La rivitalizzazione di questo corso d’acqua assume un particolare valore ecologico soprattutto per il fatto di essere uno dei pochi tributari del fiume Ticino in un territorio a vocazione agricola estensiva quale è la valle Riviera, attualmente risparmiata dai grandi processi di urbanizzazione ed edificazione. Inoltre il corso d’acqua si inserisce nel contesto golenale attivo del fiume Ticino, caratterizzato da boschi planiziali di pregio naturalistico accompagnato da elementi inventariati e protetti quali zone golenali, paludi e siti di riproduzione anfibi. 

Secondo il rilievo ecomorfologico, il tratto di corso d’acqua delimitato a valle dalla linea ferroviaria e a monte con la confluenza con il riale Gheisc e il ponte P1, presenta disfunzioni ecologiche particolarmente rilevanti.
Le principali disfunzioni sono rappresentate da:

- presenza di alveo e sponde artificiali e consolidate in duro;

- assenza di una vegetazione riparia diversificata e funzionale (assenza di transizione ecologica);

- assenza di ambienti acquatici strutturati e funzionali;

- copertura sotto la strada cantonale;

- assenza di un valore paesaggistico (tracciato lineare e monotono).

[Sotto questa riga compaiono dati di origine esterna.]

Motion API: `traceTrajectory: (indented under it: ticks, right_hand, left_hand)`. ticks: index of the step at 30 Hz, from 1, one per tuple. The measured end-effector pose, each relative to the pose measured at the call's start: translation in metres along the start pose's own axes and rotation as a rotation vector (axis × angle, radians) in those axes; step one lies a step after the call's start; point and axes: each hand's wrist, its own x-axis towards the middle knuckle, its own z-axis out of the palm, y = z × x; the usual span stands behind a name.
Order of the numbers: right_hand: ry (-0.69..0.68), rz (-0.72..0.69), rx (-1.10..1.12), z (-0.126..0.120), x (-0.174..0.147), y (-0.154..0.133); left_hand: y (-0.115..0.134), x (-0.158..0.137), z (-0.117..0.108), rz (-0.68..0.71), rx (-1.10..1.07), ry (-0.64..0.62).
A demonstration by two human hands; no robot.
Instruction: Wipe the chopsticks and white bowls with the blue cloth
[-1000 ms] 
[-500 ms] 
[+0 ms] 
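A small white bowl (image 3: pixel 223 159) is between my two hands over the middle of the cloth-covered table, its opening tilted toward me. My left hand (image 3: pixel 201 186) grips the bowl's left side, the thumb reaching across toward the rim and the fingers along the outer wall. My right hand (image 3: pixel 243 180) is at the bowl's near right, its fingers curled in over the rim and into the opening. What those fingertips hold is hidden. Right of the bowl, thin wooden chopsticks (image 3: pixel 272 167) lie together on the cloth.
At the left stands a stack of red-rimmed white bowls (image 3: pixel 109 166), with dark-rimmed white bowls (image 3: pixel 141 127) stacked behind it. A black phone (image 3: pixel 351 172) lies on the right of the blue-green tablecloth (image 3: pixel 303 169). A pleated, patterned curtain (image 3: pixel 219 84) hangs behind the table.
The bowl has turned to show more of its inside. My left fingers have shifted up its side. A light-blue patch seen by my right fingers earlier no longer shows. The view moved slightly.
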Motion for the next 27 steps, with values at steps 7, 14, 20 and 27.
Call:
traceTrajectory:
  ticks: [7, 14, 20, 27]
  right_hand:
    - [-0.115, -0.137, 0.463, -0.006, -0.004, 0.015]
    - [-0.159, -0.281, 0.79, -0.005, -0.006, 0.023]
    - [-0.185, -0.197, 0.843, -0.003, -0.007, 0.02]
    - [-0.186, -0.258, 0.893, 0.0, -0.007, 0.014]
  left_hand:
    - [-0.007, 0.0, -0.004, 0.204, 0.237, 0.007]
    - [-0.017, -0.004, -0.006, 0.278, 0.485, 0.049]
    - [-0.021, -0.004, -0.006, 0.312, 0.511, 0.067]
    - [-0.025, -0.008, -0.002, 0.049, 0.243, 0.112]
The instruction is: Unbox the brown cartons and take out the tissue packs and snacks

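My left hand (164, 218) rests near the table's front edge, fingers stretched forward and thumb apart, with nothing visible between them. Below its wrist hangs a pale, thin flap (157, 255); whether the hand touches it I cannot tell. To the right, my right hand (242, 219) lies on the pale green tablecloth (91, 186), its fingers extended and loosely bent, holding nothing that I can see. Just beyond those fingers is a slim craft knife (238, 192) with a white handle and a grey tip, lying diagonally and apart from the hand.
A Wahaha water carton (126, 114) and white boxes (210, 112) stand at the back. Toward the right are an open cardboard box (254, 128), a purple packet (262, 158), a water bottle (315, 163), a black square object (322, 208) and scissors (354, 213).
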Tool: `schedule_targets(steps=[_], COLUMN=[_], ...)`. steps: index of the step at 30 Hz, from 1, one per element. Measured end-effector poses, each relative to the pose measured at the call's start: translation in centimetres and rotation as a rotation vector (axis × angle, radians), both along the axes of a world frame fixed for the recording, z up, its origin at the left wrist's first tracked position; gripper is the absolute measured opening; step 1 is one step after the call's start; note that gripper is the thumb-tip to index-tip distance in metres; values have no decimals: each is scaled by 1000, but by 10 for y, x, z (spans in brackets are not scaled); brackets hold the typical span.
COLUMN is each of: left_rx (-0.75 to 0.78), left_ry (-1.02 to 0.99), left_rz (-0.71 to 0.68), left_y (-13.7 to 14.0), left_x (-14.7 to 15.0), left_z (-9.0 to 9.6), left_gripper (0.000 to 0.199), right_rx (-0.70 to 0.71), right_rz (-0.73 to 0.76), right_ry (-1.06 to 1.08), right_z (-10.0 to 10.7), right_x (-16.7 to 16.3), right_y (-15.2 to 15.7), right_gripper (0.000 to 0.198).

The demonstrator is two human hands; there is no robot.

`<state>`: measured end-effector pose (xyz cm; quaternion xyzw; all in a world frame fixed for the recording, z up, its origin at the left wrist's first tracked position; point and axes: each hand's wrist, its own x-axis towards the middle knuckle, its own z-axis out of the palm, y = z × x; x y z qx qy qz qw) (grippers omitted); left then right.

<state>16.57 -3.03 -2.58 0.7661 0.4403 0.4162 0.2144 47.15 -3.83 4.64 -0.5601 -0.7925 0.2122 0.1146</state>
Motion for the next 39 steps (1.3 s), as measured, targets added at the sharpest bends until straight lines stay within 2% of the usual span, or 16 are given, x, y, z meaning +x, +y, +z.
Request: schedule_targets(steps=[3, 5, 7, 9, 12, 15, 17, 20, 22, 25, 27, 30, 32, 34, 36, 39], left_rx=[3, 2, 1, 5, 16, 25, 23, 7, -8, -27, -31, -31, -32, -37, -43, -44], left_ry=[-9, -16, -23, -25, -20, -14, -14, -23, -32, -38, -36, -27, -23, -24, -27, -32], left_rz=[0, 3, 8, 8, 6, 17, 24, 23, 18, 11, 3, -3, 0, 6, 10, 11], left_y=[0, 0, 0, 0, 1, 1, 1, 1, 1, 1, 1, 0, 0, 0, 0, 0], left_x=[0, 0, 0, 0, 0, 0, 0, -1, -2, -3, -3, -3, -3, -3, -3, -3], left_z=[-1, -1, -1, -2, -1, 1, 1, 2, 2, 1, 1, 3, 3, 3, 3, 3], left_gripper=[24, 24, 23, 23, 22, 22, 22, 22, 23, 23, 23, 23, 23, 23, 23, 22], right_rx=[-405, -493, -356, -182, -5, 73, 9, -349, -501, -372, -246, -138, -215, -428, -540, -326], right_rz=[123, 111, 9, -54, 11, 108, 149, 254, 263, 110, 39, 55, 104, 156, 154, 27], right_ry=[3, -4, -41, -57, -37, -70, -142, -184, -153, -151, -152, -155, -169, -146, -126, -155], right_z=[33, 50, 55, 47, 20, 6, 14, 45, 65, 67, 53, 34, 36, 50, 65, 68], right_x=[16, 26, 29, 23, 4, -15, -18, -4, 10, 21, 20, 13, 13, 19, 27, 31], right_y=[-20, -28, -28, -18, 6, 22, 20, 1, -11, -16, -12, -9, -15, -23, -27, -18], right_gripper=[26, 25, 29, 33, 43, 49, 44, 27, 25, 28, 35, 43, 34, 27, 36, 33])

Tutte queste disfunzioni concorrono a frammentare la connettività longitudinale, trasversale e verticale del corso d’acqua e quindi ad impedire lo svolgimento dei servizi ecosistemici dell’elemento acquatico, soprattutto quale elemento di interconnessione all’interno del corridoio faunistico d’importanza sovraregionale TI15-19.

Per questi motivi il WWF Svizzera italiana ha ritenuto opportuno contribuire alla realizzazione del progetto che è iniziato nel 2018.